What to make of the strange Prigozhin interlude? The putsch that was and wasn’t. The facts are simple. After an alleged attack on Wagner troops by the Russian army ordered by defence minister Sergei Shoigu and chief of general staff Valery Gerasimov, Prigozhin’s private army of 25,000 took control of the garrison town Rostov-on-Don and its airfield at 7.30am on 24 June. Shoigu fled the town and Gerasimov hid. A warrant for Prighozin’s arrest was issued in Moscow, as he quickly unleashed a ‘march of justice’ on the capital. The Kremlin doubled down and rolled out Putin on TV, who called the Wagner mercenaries’ actions ‘armed mutiny’, ‘a stab in the back’, ‘treason’ and warned that ‘everyone who deliberately embarked on the path of betrayal will suffer inevitable punishment’. He publicly all but proclaimed Prigozhin’s death certificate in terms that couldn’t be clearer.
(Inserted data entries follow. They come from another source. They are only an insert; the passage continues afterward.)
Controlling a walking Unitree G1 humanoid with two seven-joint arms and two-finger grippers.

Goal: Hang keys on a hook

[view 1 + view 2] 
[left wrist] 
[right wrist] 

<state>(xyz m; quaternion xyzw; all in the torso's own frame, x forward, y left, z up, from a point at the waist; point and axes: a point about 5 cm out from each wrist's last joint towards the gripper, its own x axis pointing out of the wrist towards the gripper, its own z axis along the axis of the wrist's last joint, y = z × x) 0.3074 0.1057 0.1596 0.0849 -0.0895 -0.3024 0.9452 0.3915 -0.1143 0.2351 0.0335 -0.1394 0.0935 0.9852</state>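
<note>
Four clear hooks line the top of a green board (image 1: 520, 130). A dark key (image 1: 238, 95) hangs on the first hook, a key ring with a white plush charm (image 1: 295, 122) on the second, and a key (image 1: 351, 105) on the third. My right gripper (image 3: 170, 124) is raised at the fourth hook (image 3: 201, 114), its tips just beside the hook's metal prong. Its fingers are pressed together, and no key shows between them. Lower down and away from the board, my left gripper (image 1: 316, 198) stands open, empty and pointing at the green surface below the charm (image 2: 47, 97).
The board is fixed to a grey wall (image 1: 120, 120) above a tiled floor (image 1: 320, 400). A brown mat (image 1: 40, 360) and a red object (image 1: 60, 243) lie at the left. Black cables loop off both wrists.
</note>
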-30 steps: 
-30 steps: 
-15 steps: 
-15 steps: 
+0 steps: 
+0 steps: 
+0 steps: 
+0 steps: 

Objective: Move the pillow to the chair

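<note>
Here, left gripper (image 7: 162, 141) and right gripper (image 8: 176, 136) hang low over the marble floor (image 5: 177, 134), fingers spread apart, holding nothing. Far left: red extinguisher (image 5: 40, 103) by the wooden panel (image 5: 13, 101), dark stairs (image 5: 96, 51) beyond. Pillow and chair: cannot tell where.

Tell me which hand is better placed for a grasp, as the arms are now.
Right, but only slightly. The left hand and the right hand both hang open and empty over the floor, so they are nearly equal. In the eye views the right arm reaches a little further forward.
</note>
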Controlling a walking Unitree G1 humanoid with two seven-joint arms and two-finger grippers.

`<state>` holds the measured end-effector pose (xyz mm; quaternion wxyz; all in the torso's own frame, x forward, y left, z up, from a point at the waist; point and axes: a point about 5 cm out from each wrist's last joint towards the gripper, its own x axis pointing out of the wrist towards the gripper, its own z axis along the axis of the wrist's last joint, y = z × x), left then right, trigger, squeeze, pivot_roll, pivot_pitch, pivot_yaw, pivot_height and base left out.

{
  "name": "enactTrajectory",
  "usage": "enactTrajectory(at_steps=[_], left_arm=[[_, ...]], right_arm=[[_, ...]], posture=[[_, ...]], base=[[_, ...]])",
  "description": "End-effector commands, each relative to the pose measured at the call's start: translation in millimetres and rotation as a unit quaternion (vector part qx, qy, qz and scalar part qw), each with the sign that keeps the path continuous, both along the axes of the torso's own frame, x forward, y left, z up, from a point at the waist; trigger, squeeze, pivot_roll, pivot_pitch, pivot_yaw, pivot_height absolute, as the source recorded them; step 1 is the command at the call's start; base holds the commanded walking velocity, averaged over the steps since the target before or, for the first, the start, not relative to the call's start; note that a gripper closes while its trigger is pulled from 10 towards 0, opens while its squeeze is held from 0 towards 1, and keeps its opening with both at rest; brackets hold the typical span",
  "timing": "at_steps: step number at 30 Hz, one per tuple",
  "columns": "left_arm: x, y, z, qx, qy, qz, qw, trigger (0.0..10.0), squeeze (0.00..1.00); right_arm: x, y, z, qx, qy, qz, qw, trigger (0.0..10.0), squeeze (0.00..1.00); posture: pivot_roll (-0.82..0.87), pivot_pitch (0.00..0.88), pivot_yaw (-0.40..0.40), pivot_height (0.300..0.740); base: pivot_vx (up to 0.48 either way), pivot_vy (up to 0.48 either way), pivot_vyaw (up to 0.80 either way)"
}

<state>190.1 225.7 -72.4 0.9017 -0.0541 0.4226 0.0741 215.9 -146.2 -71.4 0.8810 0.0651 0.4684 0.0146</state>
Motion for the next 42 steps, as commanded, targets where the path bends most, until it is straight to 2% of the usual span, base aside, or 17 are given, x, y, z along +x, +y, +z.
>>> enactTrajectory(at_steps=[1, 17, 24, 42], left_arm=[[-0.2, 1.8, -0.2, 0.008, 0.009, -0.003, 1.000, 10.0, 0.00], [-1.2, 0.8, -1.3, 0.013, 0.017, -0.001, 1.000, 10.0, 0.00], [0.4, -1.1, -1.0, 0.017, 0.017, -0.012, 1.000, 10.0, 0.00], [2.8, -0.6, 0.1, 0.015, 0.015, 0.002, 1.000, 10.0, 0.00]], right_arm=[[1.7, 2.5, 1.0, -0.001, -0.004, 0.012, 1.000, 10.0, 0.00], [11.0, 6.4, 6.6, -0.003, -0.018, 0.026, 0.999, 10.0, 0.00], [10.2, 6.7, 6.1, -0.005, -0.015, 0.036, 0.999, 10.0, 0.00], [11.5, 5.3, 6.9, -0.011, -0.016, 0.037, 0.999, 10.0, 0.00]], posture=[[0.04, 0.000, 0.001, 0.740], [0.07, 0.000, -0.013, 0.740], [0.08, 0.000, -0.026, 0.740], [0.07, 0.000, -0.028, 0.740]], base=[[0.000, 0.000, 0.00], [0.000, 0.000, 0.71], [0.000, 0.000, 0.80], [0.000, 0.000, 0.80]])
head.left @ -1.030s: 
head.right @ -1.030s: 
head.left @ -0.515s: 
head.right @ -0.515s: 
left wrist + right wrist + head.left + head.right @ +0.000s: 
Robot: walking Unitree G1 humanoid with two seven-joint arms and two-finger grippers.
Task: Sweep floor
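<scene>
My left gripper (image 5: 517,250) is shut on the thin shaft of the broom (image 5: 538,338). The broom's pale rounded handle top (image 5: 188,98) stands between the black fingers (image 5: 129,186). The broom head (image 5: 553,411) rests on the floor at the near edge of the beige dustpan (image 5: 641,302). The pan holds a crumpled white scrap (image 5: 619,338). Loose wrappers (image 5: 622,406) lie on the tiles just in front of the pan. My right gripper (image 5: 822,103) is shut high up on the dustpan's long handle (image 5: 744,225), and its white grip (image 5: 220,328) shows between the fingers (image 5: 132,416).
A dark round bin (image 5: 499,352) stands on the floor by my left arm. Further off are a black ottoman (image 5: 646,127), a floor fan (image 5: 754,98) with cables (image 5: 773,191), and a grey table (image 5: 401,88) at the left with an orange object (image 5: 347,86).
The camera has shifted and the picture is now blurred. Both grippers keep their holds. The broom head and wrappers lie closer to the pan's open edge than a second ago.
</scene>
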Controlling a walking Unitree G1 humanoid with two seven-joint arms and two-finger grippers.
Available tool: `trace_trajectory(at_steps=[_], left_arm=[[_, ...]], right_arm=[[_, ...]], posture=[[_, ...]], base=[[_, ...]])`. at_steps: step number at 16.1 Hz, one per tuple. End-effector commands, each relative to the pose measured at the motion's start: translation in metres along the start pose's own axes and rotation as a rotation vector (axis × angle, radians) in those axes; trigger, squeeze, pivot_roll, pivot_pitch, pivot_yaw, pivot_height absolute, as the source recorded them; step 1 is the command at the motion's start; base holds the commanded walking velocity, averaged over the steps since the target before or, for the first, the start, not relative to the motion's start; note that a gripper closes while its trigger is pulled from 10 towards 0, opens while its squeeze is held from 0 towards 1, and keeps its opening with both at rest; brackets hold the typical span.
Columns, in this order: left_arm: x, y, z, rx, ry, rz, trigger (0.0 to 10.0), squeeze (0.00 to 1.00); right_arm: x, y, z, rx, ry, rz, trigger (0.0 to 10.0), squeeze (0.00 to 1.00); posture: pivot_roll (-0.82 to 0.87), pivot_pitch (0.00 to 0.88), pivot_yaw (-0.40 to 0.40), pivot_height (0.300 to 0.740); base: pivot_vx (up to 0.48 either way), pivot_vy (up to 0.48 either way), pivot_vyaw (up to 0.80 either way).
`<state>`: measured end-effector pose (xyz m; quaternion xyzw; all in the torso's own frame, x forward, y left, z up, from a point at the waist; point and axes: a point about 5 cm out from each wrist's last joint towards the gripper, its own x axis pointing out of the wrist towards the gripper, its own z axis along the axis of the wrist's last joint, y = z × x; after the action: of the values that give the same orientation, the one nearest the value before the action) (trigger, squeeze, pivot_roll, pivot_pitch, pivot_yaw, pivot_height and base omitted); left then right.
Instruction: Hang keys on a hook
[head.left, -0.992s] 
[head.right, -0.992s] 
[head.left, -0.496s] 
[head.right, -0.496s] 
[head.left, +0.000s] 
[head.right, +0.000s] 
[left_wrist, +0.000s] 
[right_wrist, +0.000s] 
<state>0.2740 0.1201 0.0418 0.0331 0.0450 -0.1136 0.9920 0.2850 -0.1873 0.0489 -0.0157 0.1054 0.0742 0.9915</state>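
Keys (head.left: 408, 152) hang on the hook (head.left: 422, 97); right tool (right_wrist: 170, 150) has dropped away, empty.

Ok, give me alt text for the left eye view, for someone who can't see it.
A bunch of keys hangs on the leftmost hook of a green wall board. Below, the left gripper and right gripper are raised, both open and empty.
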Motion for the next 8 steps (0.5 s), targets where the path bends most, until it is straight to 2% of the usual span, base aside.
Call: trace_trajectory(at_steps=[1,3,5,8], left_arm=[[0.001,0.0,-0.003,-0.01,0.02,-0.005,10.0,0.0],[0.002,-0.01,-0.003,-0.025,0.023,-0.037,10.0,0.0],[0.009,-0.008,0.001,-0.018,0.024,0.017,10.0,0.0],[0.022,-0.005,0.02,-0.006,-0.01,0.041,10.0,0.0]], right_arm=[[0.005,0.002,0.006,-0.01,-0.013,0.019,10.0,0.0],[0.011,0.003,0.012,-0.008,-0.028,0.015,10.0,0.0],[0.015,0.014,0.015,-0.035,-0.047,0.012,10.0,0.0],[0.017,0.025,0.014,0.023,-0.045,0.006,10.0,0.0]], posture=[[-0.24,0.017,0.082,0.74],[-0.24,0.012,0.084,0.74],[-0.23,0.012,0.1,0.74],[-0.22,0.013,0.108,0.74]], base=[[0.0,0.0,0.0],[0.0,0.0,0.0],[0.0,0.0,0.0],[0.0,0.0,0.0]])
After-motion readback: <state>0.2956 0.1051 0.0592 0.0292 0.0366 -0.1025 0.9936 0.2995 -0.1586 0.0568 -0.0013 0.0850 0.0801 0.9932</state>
Matters soon became surreal, however. Wagner troops found no opposition as they sped to Moscow and there were reports of even army-intelligence GRU not standing in their way. It was reported – wrongly, it seems – that Putin’s private planes had left Moscow. Then, deus ex machina-style the otherwise insignificant figure of Belarus president Lukashenko stepped in and brokered a deal. The rebellious Wagner troops, including Prigozhin, would be welcome in his country, he said, and, in return for complete amnesty, would have to call off their march on Moscow. Prigozhin promptly did. He even went further, saying that there had never been an army attack on his troops, and that he supported the war in Ukraine.
What to make of these 24 hours no one could have dreamt up in their wildest dreams?
One obvious explanation is that of the agent gone rogue. Prigozhin, the chief of the Wagner Group, began to feel dizzy with success. He believed in his popularity (fanned by the Russian state-controlled media), and he thought himself independent and autonomous.